Orlando realtor Freddie Smith discusses how owning a home and living a typical middle class life has become increasingly unattainable for most millennials and older Gen Z.
TL;DR: Americans now need to make $120K a year to afford a typical middle-class life and qualify to purchase a home. Minimum.
Where we failed is that $120k was supposed to be a middle-class income when living costs this much. The fact the median is 63k is a sign that all the excess value has been sucked out of the masses and funneled into the coffers of the billionaire class.
It's both. If the price of homes aren't reflecting an affordable price, you have to ask, who's buying them? It's not the average family - it's corps sucking up homes as investment assets, driving up prices to sell to each other and the "lucky" family or two that get to empty out their retirement fund just to have a place to live. That's not reflective of a natural, reasonable increase.
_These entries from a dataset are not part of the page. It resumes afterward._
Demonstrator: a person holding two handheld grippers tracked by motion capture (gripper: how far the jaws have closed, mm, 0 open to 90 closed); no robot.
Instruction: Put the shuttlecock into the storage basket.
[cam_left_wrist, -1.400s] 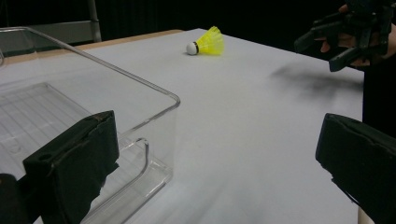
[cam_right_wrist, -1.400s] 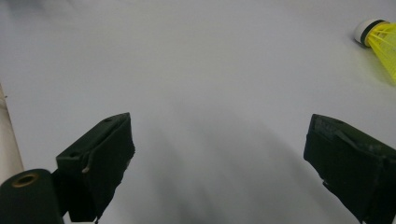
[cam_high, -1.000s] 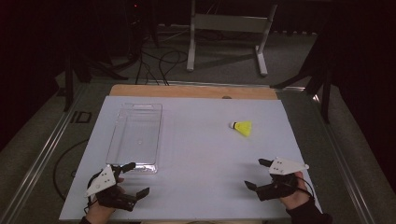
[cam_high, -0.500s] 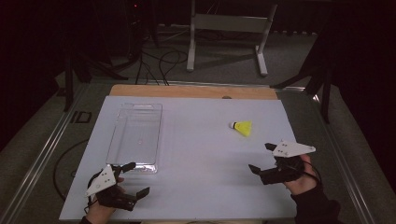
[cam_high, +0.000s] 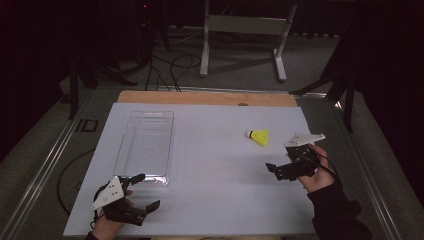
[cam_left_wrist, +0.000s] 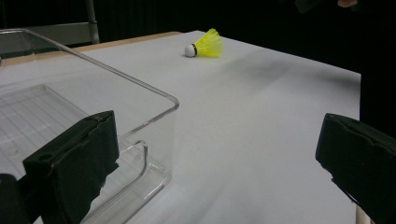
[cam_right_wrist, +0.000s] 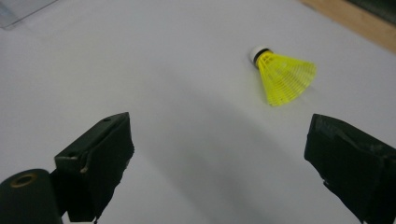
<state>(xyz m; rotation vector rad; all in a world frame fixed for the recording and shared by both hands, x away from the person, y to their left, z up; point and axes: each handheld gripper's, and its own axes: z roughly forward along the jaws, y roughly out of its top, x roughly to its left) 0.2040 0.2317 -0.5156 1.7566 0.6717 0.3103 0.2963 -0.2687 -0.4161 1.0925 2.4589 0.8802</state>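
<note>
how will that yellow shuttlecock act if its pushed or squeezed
The shuttlecock lies on its side, so a push would likely roll it in a curve around its white tip. Its open mesh skirt looks very light and would probably flex if squeezed.

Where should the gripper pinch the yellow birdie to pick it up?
Probably across the yellow plastic shuttlecock at its narrow neck beside the white cork tip, coming from above: it lies on its side, and the flared skirt would likely squash. The open right gripper is nearest.

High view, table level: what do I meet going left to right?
Left gripper → clear plastic tray → yellow shuttlecock → right gripper, open beside the shuttlecock, not touching it.
</note>
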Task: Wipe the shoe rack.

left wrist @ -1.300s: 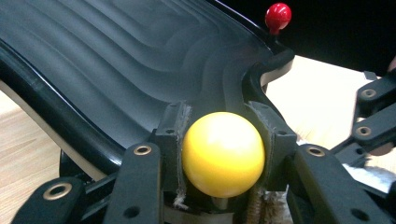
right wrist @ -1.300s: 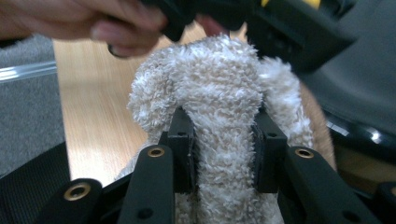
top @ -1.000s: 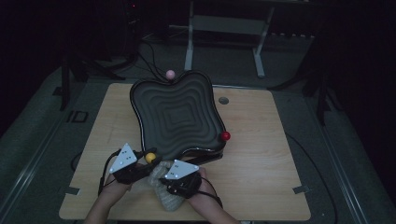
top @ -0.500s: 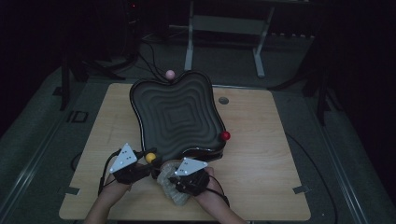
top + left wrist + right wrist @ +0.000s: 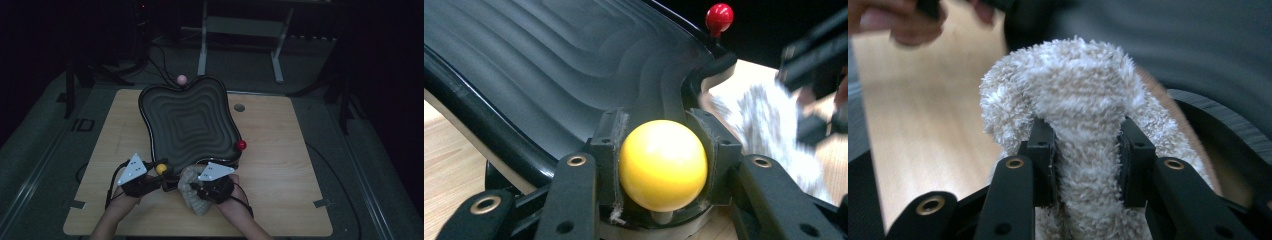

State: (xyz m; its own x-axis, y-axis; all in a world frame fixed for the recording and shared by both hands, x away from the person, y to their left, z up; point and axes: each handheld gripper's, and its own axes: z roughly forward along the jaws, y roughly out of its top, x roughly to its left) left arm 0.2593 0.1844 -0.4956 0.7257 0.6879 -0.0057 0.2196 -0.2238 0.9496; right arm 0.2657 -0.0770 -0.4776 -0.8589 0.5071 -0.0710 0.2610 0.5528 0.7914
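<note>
Bare wooden table (image 5: 280, 165) lies open right of the wavy black tray (image 5: 190, 125); left gripper (image 5: 663, 167) clamps its yellow knob (image 5: 663, 165), right gripper (image 5: 1087, 165) clamps a fluffy cloth (image 5: 1083, 100) at the near rim.

There are no words, numbers, brand names or signs to read in any of the pictures. The room is dark. A faint mark shows on the floor to the left of the table (image 5: 280, 130), but it is too dim and small to make out.
</note>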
That's the result of hedge funds destroying the housing market for the rest of us, just to pad their bank accounts.
That may be true in some of the lower priced Midwestern markets, but I sell real estate in Boston and I don't see big corporate interests in the single family or owner occupied 2-3 family market. as much as big corporations have ruined a lot of things in this country, I don't think we Dan just wave our hands and say "corporate buyers" and explain away our housing market problems.
We have a confluence of decades of exclusionary zoning and restrictions on building that make meaningfully adding to the supply of housing almost impossible. We have a huge deficit of qualified workers in the building trades, in part because all the work dried up after the great recession and people left the field and in part because we've pushed more and more kids to go to college. We have a mortgage system that's nearly unique worldwide that allows homeowners tremendous advantages in keeping their housing costs low, but inversely provides tremendous disadvantages to having them move around more often and free up housing stock (so lots of aging singles and couples in big houses better suited for young people with kids). We have a society that's bizarrely fixated on single family living even though we desperately need more density in most markets. And we have the problem of wage stagnation. None of those things are directly attributable to corporate ownership of large numbers of houses.
I'd love for there to be some silver bullet where we could just say "disincentivize corporations from owning small housing stock" and solve the problem, but it's nowhere near that simple.
You're right, it's more complicated than just blaming corps, and I don't want to imply an issue this complicated could be completely solved with one change. They're definitely exacerbating the issues we already have, though, and dealing with them could only help.
In the late 70s around 23% of US corporate revenues went to pay salaries. By 2012 that had fallen to 7% - in other words, just before neoliberalism really took off almost 1/4 of the money workers spent buying goods from US companies was almost directly back in workers' pockets, whilst by 2012 less that 1/14 of what workers spent buying goods from US companies ended back in workers' pockets.
All that excess money that doesn't get recycled back to workers anymore has got to be pooling somewhere.
The problem is you need to be a couple to have a house.
In the 80s and even 90s the mother of the house probably didn't work. I know mine didn't. Now they have to. The prices have gone up to match this "new normal" because there simply aren't enough houses. Or at least not enough houses in the places people want to live.
The free markets have settled on the idea that a house should cost two incomes. The government needs to step in to build affordable homes and get them into the right hands. No landlords scoffing them all up.